昭和12年7月志那事変勃発に伴ひ9月10日動員下令第十八師団歩兵第百十四連隊第七中隊小倉の地に編成さる。同年11月2日杭州湾の敵前上陸より南京攻略杭州の守備に任ず。昭和13年10月12日、南支バイアス湾に敵前上陸し広東攻略戰を始めとして広東広西両省の作戰警備に当る。昭和17年2月9日上陸の第一戦としてシンガポール島攻撃に奮戰し兵力三分の一を余すのみとなる。昭和17年4月ビルマ方面へ転戦ラングレー攻略より更に北辺ミイトキーナへ進出敵の總反撃に全滅を賭して孤壘を守る。

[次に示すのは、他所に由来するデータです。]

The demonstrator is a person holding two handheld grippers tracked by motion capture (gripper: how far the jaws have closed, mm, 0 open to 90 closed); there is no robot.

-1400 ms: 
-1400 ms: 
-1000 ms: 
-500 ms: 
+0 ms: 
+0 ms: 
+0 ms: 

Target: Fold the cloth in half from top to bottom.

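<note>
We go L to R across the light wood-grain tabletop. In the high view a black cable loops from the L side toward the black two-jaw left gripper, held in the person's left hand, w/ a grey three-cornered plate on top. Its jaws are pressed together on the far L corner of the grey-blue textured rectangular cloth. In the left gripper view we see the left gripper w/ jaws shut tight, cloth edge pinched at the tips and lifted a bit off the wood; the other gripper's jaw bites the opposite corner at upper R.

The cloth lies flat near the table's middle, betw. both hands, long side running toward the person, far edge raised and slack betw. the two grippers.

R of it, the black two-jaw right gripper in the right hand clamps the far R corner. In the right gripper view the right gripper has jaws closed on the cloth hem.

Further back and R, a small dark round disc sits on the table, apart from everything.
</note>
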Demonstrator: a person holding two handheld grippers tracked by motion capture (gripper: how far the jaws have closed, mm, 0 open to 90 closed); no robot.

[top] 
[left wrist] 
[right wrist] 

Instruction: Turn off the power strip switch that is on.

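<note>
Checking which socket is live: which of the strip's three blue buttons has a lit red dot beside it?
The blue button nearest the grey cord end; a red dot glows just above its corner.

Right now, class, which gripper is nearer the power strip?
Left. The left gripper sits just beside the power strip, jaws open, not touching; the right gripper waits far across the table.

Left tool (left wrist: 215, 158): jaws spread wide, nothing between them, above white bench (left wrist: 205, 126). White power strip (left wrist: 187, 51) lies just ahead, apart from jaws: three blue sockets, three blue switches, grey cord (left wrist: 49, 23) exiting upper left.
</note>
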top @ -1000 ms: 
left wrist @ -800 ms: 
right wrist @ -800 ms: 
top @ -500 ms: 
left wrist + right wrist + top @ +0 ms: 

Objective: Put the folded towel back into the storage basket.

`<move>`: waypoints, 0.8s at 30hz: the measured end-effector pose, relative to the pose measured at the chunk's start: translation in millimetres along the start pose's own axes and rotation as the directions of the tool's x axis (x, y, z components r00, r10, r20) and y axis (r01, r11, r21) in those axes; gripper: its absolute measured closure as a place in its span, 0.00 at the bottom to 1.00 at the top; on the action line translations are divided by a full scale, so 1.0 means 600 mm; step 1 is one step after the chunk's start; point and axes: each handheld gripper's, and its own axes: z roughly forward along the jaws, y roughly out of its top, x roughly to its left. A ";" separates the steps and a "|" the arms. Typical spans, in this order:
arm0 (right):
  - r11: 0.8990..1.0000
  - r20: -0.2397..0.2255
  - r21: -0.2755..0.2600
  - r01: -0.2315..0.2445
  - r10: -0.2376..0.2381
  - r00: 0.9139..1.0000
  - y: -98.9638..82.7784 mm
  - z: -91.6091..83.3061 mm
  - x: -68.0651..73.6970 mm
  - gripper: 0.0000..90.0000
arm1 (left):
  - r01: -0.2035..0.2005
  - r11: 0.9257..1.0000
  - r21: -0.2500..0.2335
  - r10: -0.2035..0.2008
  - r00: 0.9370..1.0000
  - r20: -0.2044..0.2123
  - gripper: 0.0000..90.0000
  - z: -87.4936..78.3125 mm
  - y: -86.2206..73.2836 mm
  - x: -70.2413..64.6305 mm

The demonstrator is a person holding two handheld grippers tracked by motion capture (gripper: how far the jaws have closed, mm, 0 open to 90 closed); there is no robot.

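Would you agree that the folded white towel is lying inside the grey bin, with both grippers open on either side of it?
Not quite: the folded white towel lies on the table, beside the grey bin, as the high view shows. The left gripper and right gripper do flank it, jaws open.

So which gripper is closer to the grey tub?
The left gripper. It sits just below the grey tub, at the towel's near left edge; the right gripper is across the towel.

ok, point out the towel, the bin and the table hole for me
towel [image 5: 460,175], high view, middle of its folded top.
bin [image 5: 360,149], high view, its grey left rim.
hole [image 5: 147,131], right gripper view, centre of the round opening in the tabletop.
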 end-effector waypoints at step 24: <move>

茲に戰病没者及び内地帰還後の帰幽者の御霊を祀る。苦樂を共にせる第七中隊戰友の御霊安かれ。征途に船出せし門司港頭甲宗八幡宮の丘に戰友有志建之。

碑面に戰友火野葦平君遺筆の詩を刻む。

戦友火野葦平は慰霊碑に碑文を送り、英霊の安らかなる事を願う。

杭州西湖の思い出に
 西湖の水の青くして
 紅木蓮の花咲けば
 たづぬる春の身近く
 兵隊なればたのしかる

昭和43年(1968年)、建立。

火野葦平詩碑


足は地に
心には歌と翼を
ペンには色と肉を

昭和57年(1982年)、早稲田大学校友会により建立。

火野葦平は明治39年12月3日北九州市若松に生まれた。

早稲田大学に学び、昭和13年糞尿譚で芥川賞、続く中国戦線の作、麦と兵隊、土と兵隊、花と兵隊で朝日文化賞ならびに福岡日々新聞文化賞を獲得、一躍日本の代表的作家となった。以後その筆力は衰えを知らず、絶筆革命前後は日本芸術院賞に輝き、また九州文学同人として終生郷土文化の育成向上に努めた。

昭和35年1月24日歿。墓は若松の安養寺にあるが、彼の文学は高度の庶民性とヒューマニズムに貫かれ、河童を愛したロマン精神に満ちていて、普く愛されたその人格と共に不滅の光彩を放っている。

門司は大作花と竜ゆかりの地であり、彼を戦場へと送った港町である。ここに彼が自ら選んだ自筆の碑文を右に刻み、」その二十三回忌と母校創立百年の年を記念してこれを建立する。